• [Problem]
Go to the line containing "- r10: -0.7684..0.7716" in the records below and print it and every following line exactly, on through the line containing "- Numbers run", then stop.

━━━━━━━━━━━━━━━━━━━━━━━━━━━━━━

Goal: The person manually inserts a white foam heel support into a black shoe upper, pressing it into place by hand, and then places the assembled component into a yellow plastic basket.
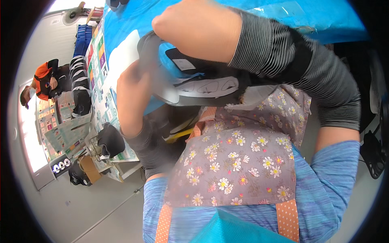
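My left hand (135, 88) is closed on a dark grey curved piece (150, 50) with a pale lower end, blurred by motion. Over the upper end of this piece, my right hand (193, 29) is curled into a fist; whatever its fingers grip is hidden behind the hand. Just beneath my right wrist lies a black flat piece (172, 53) with a white label (183, 64). Closer to my lap is a black panel (194, 100) with a long whitish inset (206, 86). A white sheet-like piece (121, 56) lies beyond my left hand.
A blue cover (324, 20) spreads over the table ahead. To the left, a patterned tabletop (99, 81) carries a row of black-and-white parts (79, 81), and a dark moulded piece (110, 139) stands at its near end. Farther left is a person in orange and black (43, 81).
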A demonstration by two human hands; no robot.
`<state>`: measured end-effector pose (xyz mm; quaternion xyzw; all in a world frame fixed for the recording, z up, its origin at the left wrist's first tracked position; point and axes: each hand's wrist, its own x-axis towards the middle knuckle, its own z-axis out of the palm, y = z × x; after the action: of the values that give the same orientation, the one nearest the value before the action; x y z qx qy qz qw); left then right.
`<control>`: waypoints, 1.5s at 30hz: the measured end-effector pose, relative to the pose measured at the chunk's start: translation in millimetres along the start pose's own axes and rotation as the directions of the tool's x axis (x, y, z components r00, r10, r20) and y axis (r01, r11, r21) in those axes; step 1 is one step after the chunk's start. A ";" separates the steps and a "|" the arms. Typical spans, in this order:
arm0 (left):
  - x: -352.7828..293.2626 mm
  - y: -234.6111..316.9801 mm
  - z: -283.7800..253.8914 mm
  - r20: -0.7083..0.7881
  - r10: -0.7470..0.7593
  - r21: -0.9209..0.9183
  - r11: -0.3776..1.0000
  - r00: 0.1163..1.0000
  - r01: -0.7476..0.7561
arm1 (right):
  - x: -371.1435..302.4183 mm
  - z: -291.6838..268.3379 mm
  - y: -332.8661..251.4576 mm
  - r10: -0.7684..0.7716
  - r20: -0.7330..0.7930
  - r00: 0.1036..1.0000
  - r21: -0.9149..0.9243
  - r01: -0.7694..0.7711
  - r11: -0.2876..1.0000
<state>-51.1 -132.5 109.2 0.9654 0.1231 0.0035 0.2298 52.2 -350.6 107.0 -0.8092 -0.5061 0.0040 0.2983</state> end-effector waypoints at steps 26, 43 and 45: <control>46.6 9.2 22.3 0.218 0.538 0.124 0.812 0.814 -0.570 | 19.6 -41.3 62.4 0.125 0.508 0.852 0.055 -0.177 0.983; 72.9 -1.1 28.1 0.198 0.543 0.342 0.742 0.816 -0.577 | -10.1 -11.2 32.3 0.187 0.395 0.899 -0.094 -0.163 0.982; 72.4 6.3 29.7 0.205 0.528 0.286 0.773 0.824 -0.567 | -16.4 -10.0 32.8 0.220 0.374 0.901 -0.117 -0.190 0.975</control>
<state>22.5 -133.8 81.8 0.9823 -0.1780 -0.0053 0.0582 74.0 -379.1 94.4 -0.8523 -0.4665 0.1747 0.1595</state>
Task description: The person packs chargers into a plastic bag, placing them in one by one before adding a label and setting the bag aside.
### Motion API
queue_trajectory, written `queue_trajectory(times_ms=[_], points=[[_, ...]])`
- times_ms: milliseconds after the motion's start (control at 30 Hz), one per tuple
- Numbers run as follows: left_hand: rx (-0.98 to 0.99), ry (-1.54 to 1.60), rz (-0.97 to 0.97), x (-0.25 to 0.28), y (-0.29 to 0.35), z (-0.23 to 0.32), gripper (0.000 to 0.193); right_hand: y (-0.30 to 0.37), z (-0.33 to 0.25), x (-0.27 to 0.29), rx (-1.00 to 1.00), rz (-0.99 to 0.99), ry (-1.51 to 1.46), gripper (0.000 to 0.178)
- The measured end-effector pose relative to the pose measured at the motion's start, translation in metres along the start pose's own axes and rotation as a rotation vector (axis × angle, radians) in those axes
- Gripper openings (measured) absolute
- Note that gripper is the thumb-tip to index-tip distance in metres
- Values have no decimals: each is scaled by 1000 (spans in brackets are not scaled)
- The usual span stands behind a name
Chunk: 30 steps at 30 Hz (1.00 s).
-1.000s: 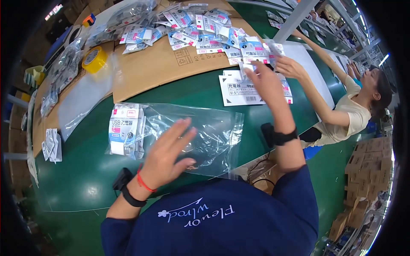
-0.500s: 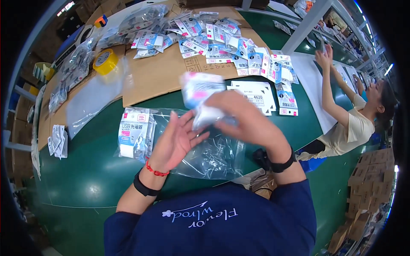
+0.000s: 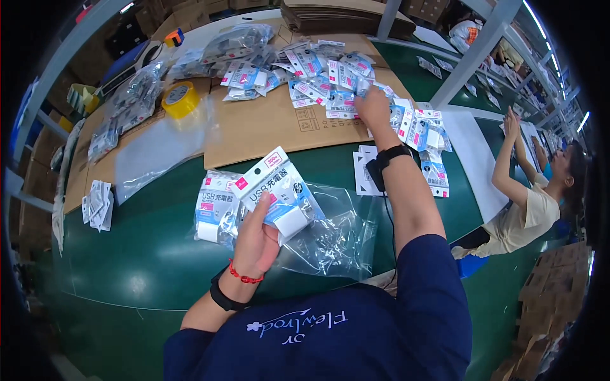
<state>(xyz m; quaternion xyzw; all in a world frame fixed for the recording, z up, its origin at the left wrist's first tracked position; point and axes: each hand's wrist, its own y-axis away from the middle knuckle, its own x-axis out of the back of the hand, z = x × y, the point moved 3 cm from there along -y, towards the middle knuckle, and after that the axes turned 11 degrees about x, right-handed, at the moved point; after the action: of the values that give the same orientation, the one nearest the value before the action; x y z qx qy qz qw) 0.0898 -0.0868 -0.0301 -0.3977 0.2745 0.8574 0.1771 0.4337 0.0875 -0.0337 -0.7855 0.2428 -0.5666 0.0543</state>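
Observation:
My left hand (image 3: 257,244) is closed on a flat charger packet (image 3: 279,193), thumb across its front. The packet is white and blue with a pink patch and a white block in its lower part. Beneath it, another charger packet (image 3: 216,209) lies on the table beside a clear plastic bag (image 3: 337,244). My right hand (image 3: 373,106) reaches over the far pile of charger packets (image 3: 305,63), fingers down among them. Its fingertips are hidden, so a grip there cannot be made out.
Cardboard (image 3: 254,136) lies under the pile. A yellow tape roll (image 3: 180,100) and bagged goods (image 3: 133,95) are at the left, with white cards (image 3: 98,204) nearer. Printed sheets (image 3: 365,174) lie below my right forearm. At the right, a metal post (image 3: 476,54) stands near another person (image 3: 534,184).
My right hand has moved away from my left, up and right to the pile. The packet that was blurred between both hands is now held in my left hand alone.

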Motion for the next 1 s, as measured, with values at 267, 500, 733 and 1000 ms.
queue_trajectory(times_ms=[267,500,733,1000], points=[[77,30,-80,-6,-4,16,46,100,-107,83,785,179,-634,48],[275,-35,-260,-18,-2,27,53,182,-157,103,1255,-193,-192,53],[174,-405,-184,-7,-2,14,49,195,-143,98,1107,-88,-358,46],[-171,-863,-205,-4,3,11,50,197,-130,89,84,-697,-1296,40]])
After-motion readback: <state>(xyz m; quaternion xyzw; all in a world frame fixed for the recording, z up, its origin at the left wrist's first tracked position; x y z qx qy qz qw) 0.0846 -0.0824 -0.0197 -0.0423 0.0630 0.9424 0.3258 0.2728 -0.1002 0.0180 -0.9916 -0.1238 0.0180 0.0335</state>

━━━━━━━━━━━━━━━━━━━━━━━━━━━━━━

• [Response box]
  - r10: -0.7684..0.7716
  - r20: -0.7330..0.7930
  - r00: 0.1036..1.0000
  - r21: -0.9149..0.9243
  - r01: -0.7694..0.7711
  - r11: -0.2876..1.0000
<state>-51.1 -132.5 109.2 0.9654 0.1231 0.0035 0.2298 52.2 -350.6 107.0 -0.8092 -0.5061 0.0040 0.2983</state> end-effector waypoints at steps 26, 43 and 45: <control>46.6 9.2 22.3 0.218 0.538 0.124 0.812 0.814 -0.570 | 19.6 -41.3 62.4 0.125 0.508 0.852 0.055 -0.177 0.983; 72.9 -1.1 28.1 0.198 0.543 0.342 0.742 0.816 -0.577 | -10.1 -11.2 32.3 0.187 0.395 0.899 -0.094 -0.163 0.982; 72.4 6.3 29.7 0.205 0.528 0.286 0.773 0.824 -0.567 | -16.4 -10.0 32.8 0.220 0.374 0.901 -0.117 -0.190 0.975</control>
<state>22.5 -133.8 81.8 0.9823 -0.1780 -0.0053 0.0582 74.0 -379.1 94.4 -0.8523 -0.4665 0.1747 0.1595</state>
Task description: The person packs chargers into a plastic bag, placing them in one by one before adding a label and setting the bag aside.
### Motion API
queue_trajectory, written `queue_trajectory(times_ms=[_], points=[[_, ...]])`
- times_ms: milliseconds after the motion's start (control at 30 Hz), one per tuple
- Numbers run as follows: left_hand: rx (-0.98 to 0.99), ry (-1.54 to 1.60), rz (-0.97 to 0.97), x (-0.25 to 0.28), y (-0.29 to 0.35), z (-0.23 to 0.32), gripper (0.000 to 0.193); right_hand: y (-0.30 to 0.37), z (-0.33 to 0.25), x (-0.27 to 0.29), rx (-1.00 to 1.00), rz (-0.99 to 0.99), ry (-1.51 to 1.46), gripper (0.000 to 0.178)

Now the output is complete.